*Exercise instructions*
Your answer must be the lines from the start of the records through the line with "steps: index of", exactly as written, without the pictures.

*Data*
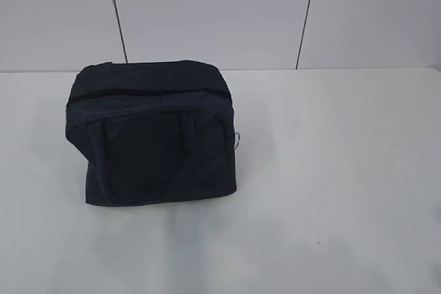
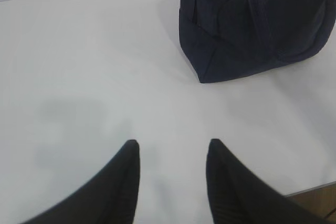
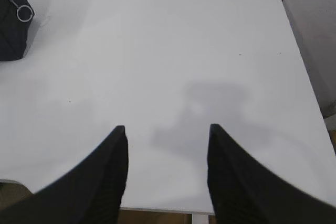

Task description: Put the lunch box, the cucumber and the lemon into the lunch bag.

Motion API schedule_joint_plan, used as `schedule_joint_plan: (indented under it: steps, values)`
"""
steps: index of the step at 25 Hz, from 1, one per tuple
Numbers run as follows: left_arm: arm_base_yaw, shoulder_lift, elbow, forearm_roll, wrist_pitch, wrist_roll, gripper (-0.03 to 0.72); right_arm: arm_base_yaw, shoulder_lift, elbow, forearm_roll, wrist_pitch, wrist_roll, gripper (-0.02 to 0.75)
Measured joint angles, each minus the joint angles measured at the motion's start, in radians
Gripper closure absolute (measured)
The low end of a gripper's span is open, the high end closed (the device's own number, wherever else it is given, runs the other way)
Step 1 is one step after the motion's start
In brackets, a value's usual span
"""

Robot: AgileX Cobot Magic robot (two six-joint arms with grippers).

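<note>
The dark navy lunch bag (image 1: 153,132) stands zipped shut on the white table, left of centre, with its strap handle hanging down the front and a silver ring pull (image 1: 238,138) at its right end. In the left wrist view the lunch bag (image 2: 257,22) fills the upper right, well ahead of my open left gripper (image 2: 172,145), which holds nothing. Only a corner of the lunch bag (image 3: 10,24) and the ring pull (image 3: 24,13) show in the right wrist view, far left of my open, empty right gripper (image 3: 166,128). Lunch box, cucumber and lemon are out of view. Neither gripper appears in the exterior view.
The white table (image 1: 331,170) runs wide to the right of the bag, backed by a pale panelled wall (image 1: 220,12). Its near edge (image 3: 157,209) lies just under the right gripper, and its right edge (image 3: 299,51) drops to the floor.
</note>
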State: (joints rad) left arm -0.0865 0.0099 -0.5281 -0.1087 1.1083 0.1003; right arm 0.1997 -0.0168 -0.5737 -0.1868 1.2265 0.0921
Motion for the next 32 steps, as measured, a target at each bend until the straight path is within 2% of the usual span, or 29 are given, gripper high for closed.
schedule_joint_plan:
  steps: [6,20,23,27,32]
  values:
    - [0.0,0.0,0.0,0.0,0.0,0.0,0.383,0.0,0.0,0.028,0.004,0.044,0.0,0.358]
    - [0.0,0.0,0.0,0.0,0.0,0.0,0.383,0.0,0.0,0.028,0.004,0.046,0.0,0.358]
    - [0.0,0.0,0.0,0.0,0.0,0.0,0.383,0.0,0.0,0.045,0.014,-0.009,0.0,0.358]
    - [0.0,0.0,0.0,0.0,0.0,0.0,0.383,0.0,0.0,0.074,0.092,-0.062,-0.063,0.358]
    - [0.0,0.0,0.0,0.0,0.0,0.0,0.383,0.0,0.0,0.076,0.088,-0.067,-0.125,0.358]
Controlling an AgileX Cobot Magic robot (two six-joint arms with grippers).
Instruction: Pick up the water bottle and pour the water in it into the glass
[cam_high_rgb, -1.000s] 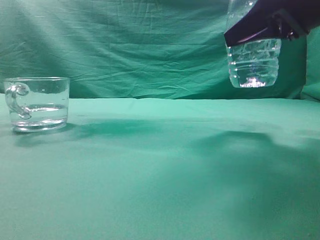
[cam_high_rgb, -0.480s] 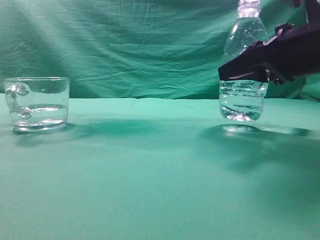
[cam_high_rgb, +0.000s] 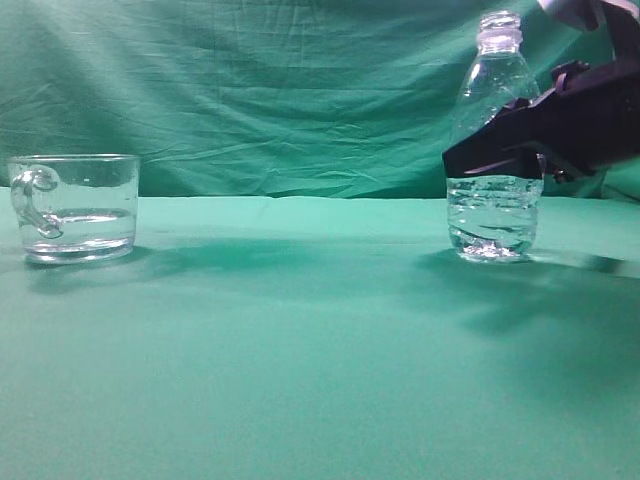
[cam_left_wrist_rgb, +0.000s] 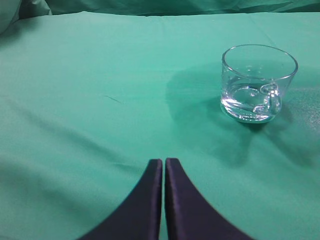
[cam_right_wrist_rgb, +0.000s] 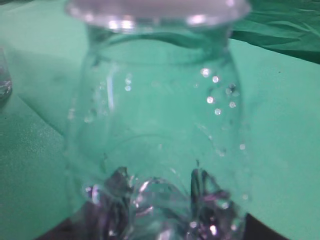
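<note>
The water bottle (cam_high_rgb: 494, 130) is clear plastic, uncapped, and stands upright on the green cloth at the right, a little water (cam_high_rgb: 492, 220) in its ribbed base. My right gripper (cam_high_rgb: 500, 155) is shut on the water bottle's middle. The bottle fills the right wrist view (cam_right_wrist_rgb: 155, 125). The glass (cam_high_rgb: 74, 205), a clear mug with its handle to the left, stands at the far left with water about a third up. It also shows in the left wrist view (cam_left_wrist_rgb: 258, 82). My left gripper (cam_left_wrist_rgb: 163, 162) is shut and empty, hanging above the cloth short of the glass.
Green cloth (cam_high_rgb: 300, 330) covers the table and hangs as a wrinkled backdrop (cam_high_rgb: 280, 90). The glass and the water bottle stand far apart, with bare cloth between them.
My right gripper has lowered the water bottle from high in the air down onto the cloth, where its base now rests. The glass has not moved.
</note>
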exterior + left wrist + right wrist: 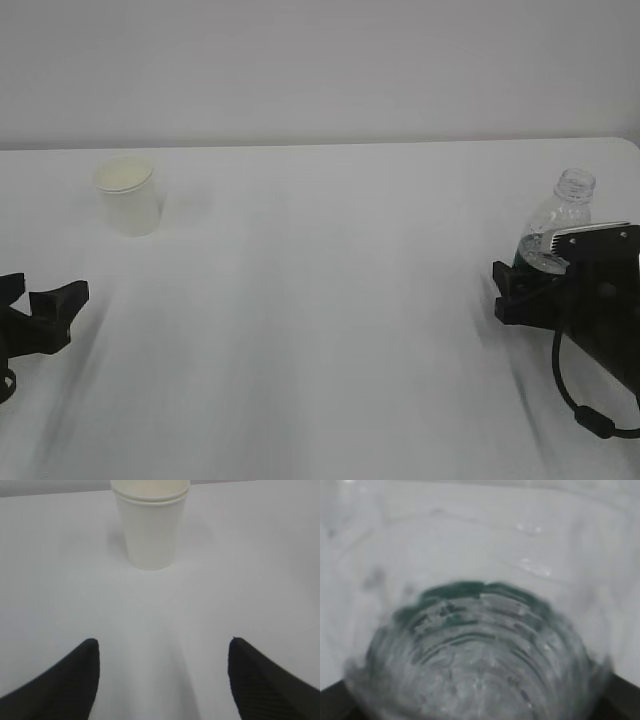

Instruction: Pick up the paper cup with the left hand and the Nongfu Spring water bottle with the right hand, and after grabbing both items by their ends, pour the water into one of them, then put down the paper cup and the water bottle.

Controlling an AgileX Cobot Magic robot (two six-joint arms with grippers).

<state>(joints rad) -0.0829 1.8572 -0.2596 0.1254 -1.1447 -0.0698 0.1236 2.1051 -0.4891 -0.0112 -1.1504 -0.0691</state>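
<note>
The white paper cup (128, 197) stands upright at the far left of the table, its inside pale cream. In the left wrist view the paper cup (151, 525) is straight ahead, well beyond the fingertips. My left gripper (45, 295) (162, 645) rests low near the front left, open and empty. The clear ribbed Nongfu Spring water bottle (565, 205) stands upright at the right, capless, its lower part between the jaws of my right gripper (535, 278). Up close, the bottle (480, 645) with its green band fills the right wrist view; only dark finger (330, 706) corners show. Whether it holds water I cannot tell.
The white table (320, 300) stretches bare between the two arms. Its far edge meets a plain grey wall. The right arm's black cable (590, 415) loops down near the front right corner.
</note>
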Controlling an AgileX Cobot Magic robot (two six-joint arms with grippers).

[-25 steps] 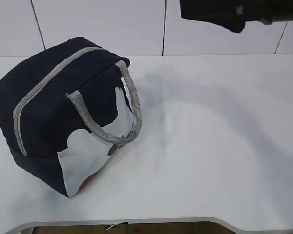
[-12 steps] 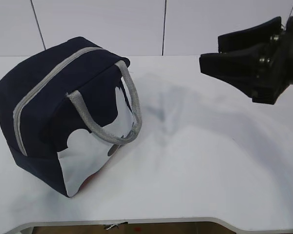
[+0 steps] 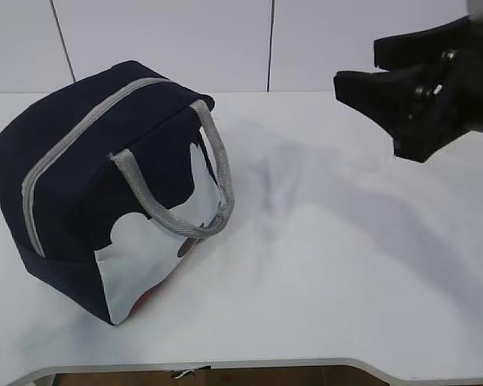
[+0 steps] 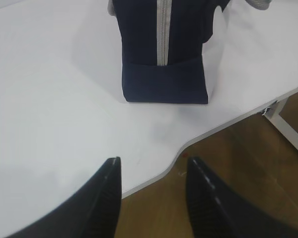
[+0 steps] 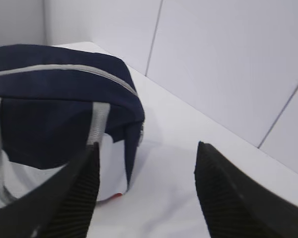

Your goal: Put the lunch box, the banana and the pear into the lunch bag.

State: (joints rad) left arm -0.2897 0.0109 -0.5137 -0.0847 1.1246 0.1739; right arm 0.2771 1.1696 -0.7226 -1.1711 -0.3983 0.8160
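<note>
Lunch bag [image 3: 105, 189] sits zipped on the left side of the table [image 3: 346, 265], lying with its grey zipper [image 3: 80, 137] running front-left to back-right, so that's its long axis. We've got the right gripper [image 3: 378, 68] hovering well off to its right, jaws spread and empty. Left gripper [image 4: 151, 193] is spread too, near the table edge. We can't spot the lunch box, banana or pear.

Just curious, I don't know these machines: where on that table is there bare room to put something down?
The white table is bare from the lunch bag rightward to its right edge, beneath the raised right end effector. Only the left side is occupied.
</note>
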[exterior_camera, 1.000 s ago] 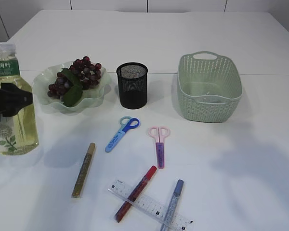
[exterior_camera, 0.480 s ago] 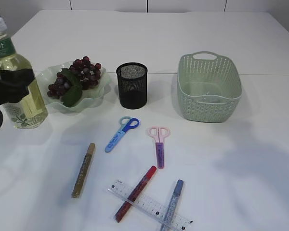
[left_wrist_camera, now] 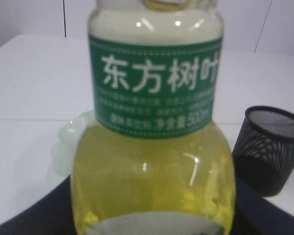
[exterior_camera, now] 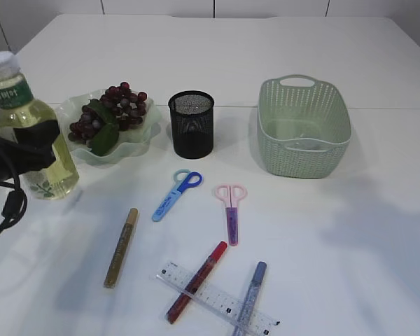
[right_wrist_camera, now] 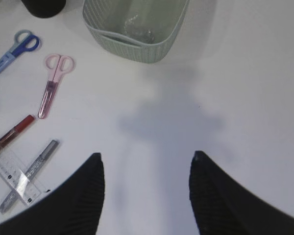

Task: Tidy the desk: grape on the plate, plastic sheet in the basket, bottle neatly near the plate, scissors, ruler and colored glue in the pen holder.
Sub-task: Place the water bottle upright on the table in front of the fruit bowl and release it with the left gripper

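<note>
Your left tool (exterior_camera: 28, 143) holds the bottle (exterior_camera: 29, 129) by its middle, upright just left of the plate (exterior_camera: 136, 143), so it can be set there neatly; your right tool (right_wrist_camera: 146, 188) hangs wide and empty over bare desk (right_wrist_camera: 245, 98)

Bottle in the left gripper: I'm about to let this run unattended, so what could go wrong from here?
The bottle is tall, part full, and held by the left gripper close beside the plate. It could tip when set down, or knock the plate's wavy rim and jostle the grapes. The pen holder stands close behind too.
</note>
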Available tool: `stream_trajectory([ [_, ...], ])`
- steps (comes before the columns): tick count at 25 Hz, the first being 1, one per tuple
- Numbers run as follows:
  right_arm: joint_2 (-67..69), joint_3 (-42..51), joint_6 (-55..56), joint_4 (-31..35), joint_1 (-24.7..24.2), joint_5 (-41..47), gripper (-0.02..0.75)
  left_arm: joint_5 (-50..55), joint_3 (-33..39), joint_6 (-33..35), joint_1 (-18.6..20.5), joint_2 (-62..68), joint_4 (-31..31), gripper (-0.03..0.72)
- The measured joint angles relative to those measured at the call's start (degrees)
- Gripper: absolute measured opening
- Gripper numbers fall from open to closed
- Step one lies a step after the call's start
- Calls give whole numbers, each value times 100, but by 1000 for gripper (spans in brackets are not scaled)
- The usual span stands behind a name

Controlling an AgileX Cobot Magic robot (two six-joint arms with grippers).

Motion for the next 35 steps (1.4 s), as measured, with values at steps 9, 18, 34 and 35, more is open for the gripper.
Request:
stream_trajectory([
  [9,-326,791,-77,-280,0,-698,439,-3,-268,25,0,549,115,429],
  [18,-326,1019,-77,-510,0,-1179,439,-4,-739,25,0,1181,231,429],
  [34,-326,1022,-107,-684,0,-1624,439,-4,-824,25,0,1296,263,429],
  [35,-326,1022,-107,-696,0,-1643,439,-4,-824,25,0,1296,263,429],
])
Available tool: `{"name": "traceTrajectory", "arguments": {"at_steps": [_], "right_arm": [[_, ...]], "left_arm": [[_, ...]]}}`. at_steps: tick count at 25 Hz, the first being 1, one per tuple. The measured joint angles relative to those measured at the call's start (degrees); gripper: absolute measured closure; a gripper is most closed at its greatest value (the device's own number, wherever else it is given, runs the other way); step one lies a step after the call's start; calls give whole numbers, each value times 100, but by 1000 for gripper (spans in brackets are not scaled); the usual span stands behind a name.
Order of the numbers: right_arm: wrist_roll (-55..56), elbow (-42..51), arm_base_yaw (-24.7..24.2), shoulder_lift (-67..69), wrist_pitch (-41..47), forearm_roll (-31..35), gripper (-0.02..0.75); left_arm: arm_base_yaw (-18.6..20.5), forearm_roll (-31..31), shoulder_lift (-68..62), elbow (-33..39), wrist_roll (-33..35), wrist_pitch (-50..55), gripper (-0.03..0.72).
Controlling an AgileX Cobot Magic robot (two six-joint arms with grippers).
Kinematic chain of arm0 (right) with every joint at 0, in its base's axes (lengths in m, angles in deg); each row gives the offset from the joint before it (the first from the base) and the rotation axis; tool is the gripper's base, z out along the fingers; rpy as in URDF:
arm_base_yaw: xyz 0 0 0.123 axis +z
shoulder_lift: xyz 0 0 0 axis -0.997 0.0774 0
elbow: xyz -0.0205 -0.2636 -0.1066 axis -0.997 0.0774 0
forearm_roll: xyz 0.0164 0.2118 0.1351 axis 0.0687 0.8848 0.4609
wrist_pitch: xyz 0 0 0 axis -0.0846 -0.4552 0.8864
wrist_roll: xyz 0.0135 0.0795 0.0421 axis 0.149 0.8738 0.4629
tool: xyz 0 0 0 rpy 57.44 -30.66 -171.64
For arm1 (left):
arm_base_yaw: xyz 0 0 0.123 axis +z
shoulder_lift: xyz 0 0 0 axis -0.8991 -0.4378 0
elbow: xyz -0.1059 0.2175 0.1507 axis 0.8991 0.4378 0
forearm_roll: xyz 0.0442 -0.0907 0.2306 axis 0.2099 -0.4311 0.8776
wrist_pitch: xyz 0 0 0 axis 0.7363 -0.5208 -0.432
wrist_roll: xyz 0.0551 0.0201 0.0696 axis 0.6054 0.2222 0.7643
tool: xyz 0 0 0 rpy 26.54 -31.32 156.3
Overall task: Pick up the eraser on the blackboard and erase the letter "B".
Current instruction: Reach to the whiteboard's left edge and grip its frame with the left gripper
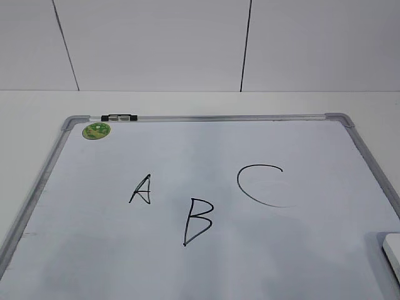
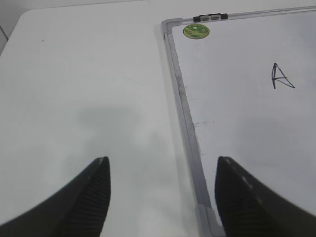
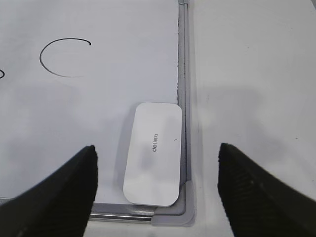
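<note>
The blackboard (image 1: 212, 262) is a white board in a grey frame, lying flat on the table. The black letter "B" (image 1: 197, 220) is drawn near its middle, between an "A" (image 1: 141, 189) and a "C" (image 1: 262, 185). The white eraser (image 3: 153, 153) lies flat in the board's near right corner, against the frame; only its edge shows in the exterior view (image 1: 394, 253). My right gripper (image 3: 157, 150) is open above the eraser, one finger on each side, not touching it. My left gripper (image 2: 163, 165) is open and empty over the board's left frame (image 2: 187, 128).
A round green sticker (image 1: 96, 130) and a small black-and-silver clip (image 1: 122, 117) sit at the board's far left corner. White table (image 2: 84, 84) surrounds the board. A white wall (image 1: 187, 44) stands behind.
</note>
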Motion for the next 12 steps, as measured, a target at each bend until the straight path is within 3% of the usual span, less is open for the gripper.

*Exercise output*
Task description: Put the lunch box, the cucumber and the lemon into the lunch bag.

Motion API schedule_joint_plan, used as `schedule_joint_plan: (indented under it: steps, values)`
"""
steps: index of the step at 25 Hz, from 1, one per tuple

This answer is complete as written.